Description of the task: Please make an exact copy of the listing, without the pictures.

Dataset section:
·····

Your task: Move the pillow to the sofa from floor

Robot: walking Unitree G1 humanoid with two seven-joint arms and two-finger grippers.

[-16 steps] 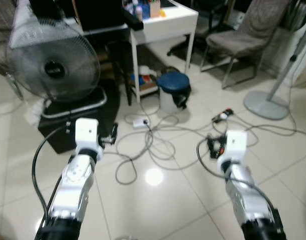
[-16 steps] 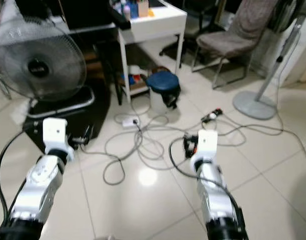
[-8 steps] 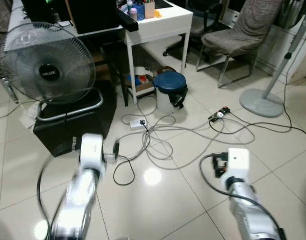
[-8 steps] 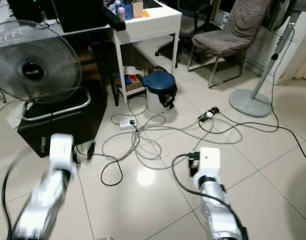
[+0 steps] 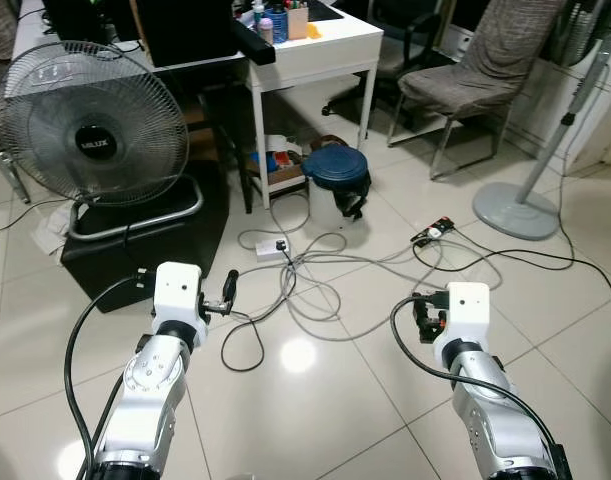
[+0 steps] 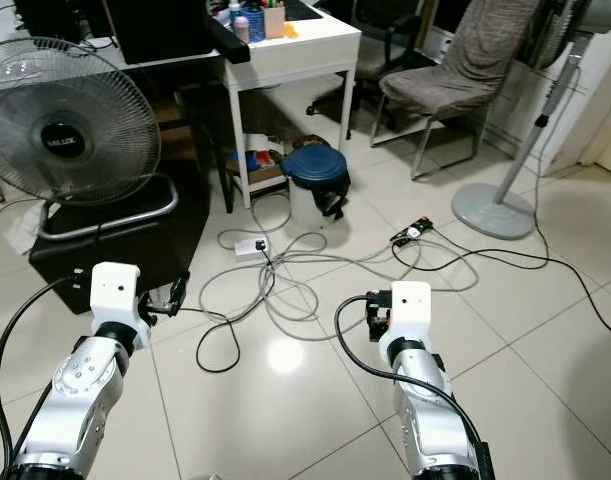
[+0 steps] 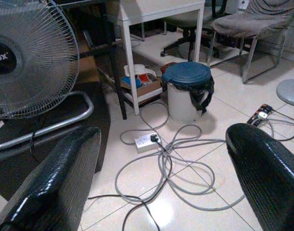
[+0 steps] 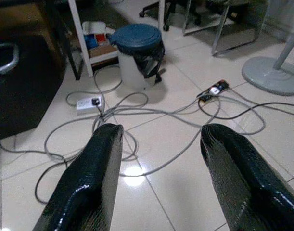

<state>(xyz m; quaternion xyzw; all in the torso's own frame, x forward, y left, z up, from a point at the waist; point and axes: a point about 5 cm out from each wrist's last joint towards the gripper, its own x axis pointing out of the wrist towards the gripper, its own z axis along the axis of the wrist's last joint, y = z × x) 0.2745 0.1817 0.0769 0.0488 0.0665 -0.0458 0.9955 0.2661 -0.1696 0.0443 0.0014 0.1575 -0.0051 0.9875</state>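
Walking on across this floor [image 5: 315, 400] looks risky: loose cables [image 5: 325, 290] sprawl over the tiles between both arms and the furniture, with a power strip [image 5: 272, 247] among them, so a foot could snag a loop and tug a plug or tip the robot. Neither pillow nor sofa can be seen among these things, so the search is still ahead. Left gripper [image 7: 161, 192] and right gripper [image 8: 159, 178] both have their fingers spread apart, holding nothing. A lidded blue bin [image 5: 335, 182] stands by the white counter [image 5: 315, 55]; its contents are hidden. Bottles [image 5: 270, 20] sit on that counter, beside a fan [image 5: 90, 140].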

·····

Result of the exercise:
Your task: Move the pillow to the sofa from floor

Robot: walking Unitree G1 humanoid with two seven-joint arms and two-finger grippers.

[-16 steps] 
[-16 steps] 
[-8 steps] 
[-8 steps] 
[+0 steps] 
[+0 steps] 
[+0 steps] 
[+0 steps] 

<state>(xyz m; quaternion xyzw; all in the torso's own frame, x forward, y left, z up, from a point at the waist; point and axes: a point about 5 cm out from each wrist's last joint towards the gripper, its own x axis pointing out of the wrist towards the gripper, its own z axis along the axis of the wrist's last joint, y = z × x) 0.2745 0.1817 0.0769 0.0488 0.0665 -0.0458 0.9955 0.2661 -0.1696 0.0443 0.0014 0.1575 -0.0051 0.9875</state>
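Walking on across this floor [image 5: 315, 400] looks risky: loose cables [image 5: 325, 290] sprawl over the tiles between both arms and the furniture, with a power strip [image 5: 272, 247] among them, so a foot could snag a loop and tug a plug or tip the robot. Neither pillow nor sofa can be seen among these things, so the search is still ahead. Left gripper [image 7: 161, 192] and right gripper [image 8: 159, 178] both have their fingers spread apart, holding nothing. A lidded blue bin [image 5: 335, 182] stands by the white counter [image 5: 315, 55]; its contents are hidden. Bottles [image 5: 270, 20] sit on that counter, beside a fan [image 5: 90, 140].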

This output requires nothing further.